======== Supplied data ========

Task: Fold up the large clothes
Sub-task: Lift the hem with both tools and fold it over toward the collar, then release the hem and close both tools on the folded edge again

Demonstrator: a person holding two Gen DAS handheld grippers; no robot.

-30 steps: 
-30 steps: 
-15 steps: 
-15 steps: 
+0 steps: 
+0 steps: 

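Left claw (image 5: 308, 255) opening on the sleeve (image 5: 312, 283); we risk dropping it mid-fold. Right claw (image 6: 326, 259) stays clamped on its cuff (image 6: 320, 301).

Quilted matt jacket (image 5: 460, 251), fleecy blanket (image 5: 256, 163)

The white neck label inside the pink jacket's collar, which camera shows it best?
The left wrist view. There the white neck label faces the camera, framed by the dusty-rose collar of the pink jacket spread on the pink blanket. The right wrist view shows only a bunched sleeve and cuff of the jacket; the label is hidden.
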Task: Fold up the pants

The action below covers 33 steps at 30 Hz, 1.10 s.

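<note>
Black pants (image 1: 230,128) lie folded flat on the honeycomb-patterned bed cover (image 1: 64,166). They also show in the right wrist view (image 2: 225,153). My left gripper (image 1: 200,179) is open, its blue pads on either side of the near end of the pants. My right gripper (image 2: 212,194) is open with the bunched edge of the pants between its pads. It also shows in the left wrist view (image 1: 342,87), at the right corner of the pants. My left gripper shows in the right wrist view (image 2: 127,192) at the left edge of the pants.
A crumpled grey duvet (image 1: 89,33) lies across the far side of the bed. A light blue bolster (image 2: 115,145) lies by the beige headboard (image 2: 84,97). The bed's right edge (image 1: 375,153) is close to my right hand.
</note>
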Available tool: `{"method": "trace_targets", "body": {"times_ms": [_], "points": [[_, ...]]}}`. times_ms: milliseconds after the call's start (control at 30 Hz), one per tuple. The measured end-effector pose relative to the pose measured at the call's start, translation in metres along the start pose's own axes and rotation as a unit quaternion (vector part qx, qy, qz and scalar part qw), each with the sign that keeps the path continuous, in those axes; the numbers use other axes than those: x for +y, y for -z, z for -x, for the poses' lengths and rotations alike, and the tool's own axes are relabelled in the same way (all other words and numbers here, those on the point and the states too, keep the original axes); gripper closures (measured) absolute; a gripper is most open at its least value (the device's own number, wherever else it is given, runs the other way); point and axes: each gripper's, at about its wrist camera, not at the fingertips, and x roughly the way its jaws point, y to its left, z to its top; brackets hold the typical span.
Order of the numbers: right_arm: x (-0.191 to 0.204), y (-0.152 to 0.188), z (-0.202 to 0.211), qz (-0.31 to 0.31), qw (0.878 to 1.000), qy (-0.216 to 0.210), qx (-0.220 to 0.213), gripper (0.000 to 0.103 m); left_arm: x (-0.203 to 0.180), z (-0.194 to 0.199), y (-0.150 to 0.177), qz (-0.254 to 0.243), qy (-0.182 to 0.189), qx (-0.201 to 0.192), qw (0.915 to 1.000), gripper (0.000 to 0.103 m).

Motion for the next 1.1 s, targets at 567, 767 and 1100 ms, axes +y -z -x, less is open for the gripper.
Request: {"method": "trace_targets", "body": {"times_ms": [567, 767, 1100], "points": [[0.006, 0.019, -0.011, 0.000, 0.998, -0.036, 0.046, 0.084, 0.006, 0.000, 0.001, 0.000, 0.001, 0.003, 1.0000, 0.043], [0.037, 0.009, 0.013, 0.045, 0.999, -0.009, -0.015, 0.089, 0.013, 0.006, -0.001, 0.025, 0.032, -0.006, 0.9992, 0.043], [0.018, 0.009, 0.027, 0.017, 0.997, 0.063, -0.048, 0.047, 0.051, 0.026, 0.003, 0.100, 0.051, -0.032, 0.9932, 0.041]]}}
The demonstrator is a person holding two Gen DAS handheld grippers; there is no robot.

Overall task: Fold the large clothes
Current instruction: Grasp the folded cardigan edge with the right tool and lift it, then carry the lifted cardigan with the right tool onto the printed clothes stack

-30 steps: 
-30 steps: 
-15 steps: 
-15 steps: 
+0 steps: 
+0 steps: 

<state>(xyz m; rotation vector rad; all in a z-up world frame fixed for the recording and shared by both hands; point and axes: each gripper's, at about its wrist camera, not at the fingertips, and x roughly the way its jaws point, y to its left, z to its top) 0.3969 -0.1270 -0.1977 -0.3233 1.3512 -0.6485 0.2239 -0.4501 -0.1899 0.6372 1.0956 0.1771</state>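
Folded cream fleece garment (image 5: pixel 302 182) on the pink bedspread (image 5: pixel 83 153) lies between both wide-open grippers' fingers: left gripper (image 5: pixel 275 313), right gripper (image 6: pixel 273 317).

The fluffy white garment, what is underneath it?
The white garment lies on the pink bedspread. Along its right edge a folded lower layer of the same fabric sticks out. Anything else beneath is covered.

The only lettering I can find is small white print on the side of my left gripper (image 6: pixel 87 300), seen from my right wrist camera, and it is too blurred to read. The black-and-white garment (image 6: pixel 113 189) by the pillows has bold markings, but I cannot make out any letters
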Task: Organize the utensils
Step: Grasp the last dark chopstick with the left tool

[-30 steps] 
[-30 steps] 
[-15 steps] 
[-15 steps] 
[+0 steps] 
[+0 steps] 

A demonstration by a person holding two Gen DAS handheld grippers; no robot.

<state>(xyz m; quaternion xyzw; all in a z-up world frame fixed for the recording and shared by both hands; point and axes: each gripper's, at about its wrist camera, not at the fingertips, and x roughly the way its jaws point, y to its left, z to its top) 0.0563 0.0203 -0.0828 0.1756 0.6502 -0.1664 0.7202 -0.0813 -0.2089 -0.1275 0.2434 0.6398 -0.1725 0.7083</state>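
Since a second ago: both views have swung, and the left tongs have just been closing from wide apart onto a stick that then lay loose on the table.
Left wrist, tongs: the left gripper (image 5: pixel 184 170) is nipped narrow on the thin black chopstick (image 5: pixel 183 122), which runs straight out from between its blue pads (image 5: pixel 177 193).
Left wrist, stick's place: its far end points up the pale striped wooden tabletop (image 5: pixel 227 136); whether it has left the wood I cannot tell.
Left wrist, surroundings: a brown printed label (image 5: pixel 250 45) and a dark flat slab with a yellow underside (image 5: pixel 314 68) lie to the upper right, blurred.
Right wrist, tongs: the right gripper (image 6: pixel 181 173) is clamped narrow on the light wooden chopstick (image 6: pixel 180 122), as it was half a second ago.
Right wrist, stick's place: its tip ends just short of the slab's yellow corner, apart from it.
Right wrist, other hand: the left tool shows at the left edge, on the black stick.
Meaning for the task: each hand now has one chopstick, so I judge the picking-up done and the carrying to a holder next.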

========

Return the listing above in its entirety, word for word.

▶ **Result for this task**
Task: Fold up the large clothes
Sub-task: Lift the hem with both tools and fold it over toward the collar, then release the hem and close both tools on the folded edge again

Demonstrator: a person holding two Gen DAS handheld grippers; no robot.

-30 steps: 
-30 steps: 
-15 steps: 
-15 steps: 
+0 steps: 
+0 steps: 

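Left claw (image 5: 308, 255) opening on the sleeve (image 5: 312, 283); we risk dropping it mid-fold. Right claw (image 6: 326, 259) stays clamped on its cuff (image 6: 320, 301).

Quilted matt jacket (image 5: 460, 251), fleecy blanket (image 5: 256, 163)

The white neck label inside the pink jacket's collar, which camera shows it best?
The left wrist view. There the white neck label faces the camera, framed by the dusty-rose collar of the pink jacket spread on the pink blanket. The right wrist view shows only a bunched sleeve and cuff of the jacket; the label is hidden.
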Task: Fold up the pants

The action below covers 33 steps at 30 Hz, 1.10 s.

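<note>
Black pants (image 1: 230,128) lie folded flat on the honeycomb-patterned bed cover (image 1: 64,166). They also show in the right wrist view (image 2: 225,153). My left gripper (image 1: 200,179) is open, its blue pads on either side of the near end of the pants. My right gripper (image 2: 212,194) is open with the bunched edge of the pants between its pads. It also shows in the left wrist view (image 1: 342,87), at the right corner of the pants. My left gripper shows in the right wrist view (image 2: 127,192) at the left edge of the pants.
A crumpled grey duvet (image 1: 89,33) lies across the far side of the bed. A light blue bolster (image 2: 115,145) lies by the beige headboard (image 2: 84,97). The bed's right edge (image 1: 375,153) is close to my right hand.
</note>
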Available tool: `{"method": "trace_targets", "body": {"times_ms": [_], "points": [[_, ...]]}}`. times_ms: milliseconds after the call's start (control at 30 Hz), one per tuple. The measured end-effector pose relative to the pose measured at the call's start, translation in metres along the start pose's own axes and rotation as a unit quaternion (vector part qx, qy, qz and scalar part qw), each with the sign that keeps the path continuous, in those axes; the numbers use other axes than those: x for +y, y for -z, z for -x, for the poses' lengths and rotations alike, and the tool's own axes are relabelled in the same way (all other words and numbers here, those on the point and the states too, keep the original axes); gripper closures (measured) absolute; a gripper is most open at its least value (the device's own number, wherever else it is given, runs the other way); point and axes: each gripper's, at about its wrist camera, not at the fingertips, and x roughly the way its jaws point, y to its left, z to its top; brackets hold the typical span.
Order of the numbers: right_arm: x (-0.191 to 0.204), y (-0.152 to 0.188), z (-0.202 to 0.211), qz (-0.31 to 0.31), qw (0.878 to 1.000), qy (-0.216 to 0.210), qx (-0.220 to 0.213), gripper (0.000 to 0.103 m); left_arm: x (-0.203 to 0.180), z (-0.194 to 0.199), y (-0.150 to 0.177), qz (-0.254 to 0.243), qy (-0.182 to 0.189), qx (-0.201 to 0.192), qw (0.915 to 1.000), gripper (0.000 to 0.103 m).

Motion for the next 1.1 s, targets at 567, 767 and 1100 ms, axes +y -z -x, less is open for the gripper.
Request: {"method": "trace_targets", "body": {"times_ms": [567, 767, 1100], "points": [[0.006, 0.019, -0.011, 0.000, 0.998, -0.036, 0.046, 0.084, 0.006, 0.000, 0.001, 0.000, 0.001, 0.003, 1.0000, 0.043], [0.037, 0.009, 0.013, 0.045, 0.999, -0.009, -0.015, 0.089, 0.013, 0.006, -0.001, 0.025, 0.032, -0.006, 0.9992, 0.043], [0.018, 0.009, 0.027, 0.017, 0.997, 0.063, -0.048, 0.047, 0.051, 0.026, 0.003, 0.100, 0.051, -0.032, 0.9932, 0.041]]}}
The demonstrator is a person holding two Gen DAS handheld grippers; there is no robot.

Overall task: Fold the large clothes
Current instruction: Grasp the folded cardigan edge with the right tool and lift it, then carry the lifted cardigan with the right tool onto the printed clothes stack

-30 steps: 
-30 steps: 
-15 steps: 
-15 steps: 
+0 steps: 
+0 steps: 

<state>(xyz m; rotation vector rad; all in a z-up world frame fixed for the recording and shared by both hands; point and axes: each gripper's, at about its wrist camera, not at the fingertips, and x roughly the way its jaws point, y to its left, z to its top) 0.3969 -0.1270 -0.1977 -0.3233 1.3512 -0.6485 0.2239 -0.4501 -0.1899 0.6372 1.0956 0.1771</state>
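Folded cream fleece garment (image 5: pixel 302 182) on the pink bedspread (image 5: pixel 83 153) lies between both wide-open grippers' fingers: left gripper (image 5: pixel 275 313), right gripper (image 6: pixel 273 317).

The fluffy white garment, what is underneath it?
The white garment lies on the pink bedspread. Along its right edge a folded lower layer of the same fabric sticks out. Anything else beneath is covered.

The only lettering I can find is small white print on the side of my left gripper (image 6: pixel 87 300), seen from my right wrist camera, and it is too blurred to read. The black-and-white garment (image 6: pixel 113 189) by the pillows has bold markings, but I cannot make out any letters
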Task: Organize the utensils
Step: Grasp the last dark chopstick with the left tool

[-30 steps] 
[-30 steps] 
[-15 steps] 
[-15 steps] 
[+0 steps] 
[+0 steps] 

A demonstration by a person holding two Gen DAS handheld grippers; no robot.

<state>(xyz m; quaternion xyzw; all in a z-up world frame fixed for the recording and shared by both hands; point and axes: each gripper's, at about its wrist camera, not at the fingertips, and x roughly the way its jaws point, y to its left, z to its top) 0.0563 0.0203 -0.0828 0.1756 0.6502 -0.1664 0.7202 -0.0813 -0.2089 -0.1275 0.2434 0.6398 -0.1725 0.7083</state>
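Since a second ago: both views have swung, and the left tongs have just been closing from wide apart onto a stick that then lay loose on the table.
Left wrist, tongs: the left gripper (image 5: pixel 184 170) is nipped narrow on the thin black chopstick (image 5: pixel 183 122), which runs straight out from between its blue pads (image 5: pixel 177 193).
Left wrist, stick's place: its far end points up the pale striped wooden tabletop (image 5: pixel 227 136); whether it has left the wood I cannot tell.
Left wrist, surroundings: a brown printed label (image 5: pixel 250 45) and a dark flat slab with a yellow underside (image 5: pixel 314 68) lie to the upper right, blurred.
Right wrist, tongs: the right gripper (image 6: pixel 181 173) is clamped narrow on the light wooden chopstick (image 6: pixel 180 122), as it was half a second ago.
Right wrist, stick's place: its tip ends just short of the slab's yellow corner, apart from it.
Right wrist, other hand: the left tool shows at the left edge, on the black stick.
Meaning for the task: each hand now has one chopstick, so I judge the picking-up done and the carrying to a holder next.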

This output is now finished.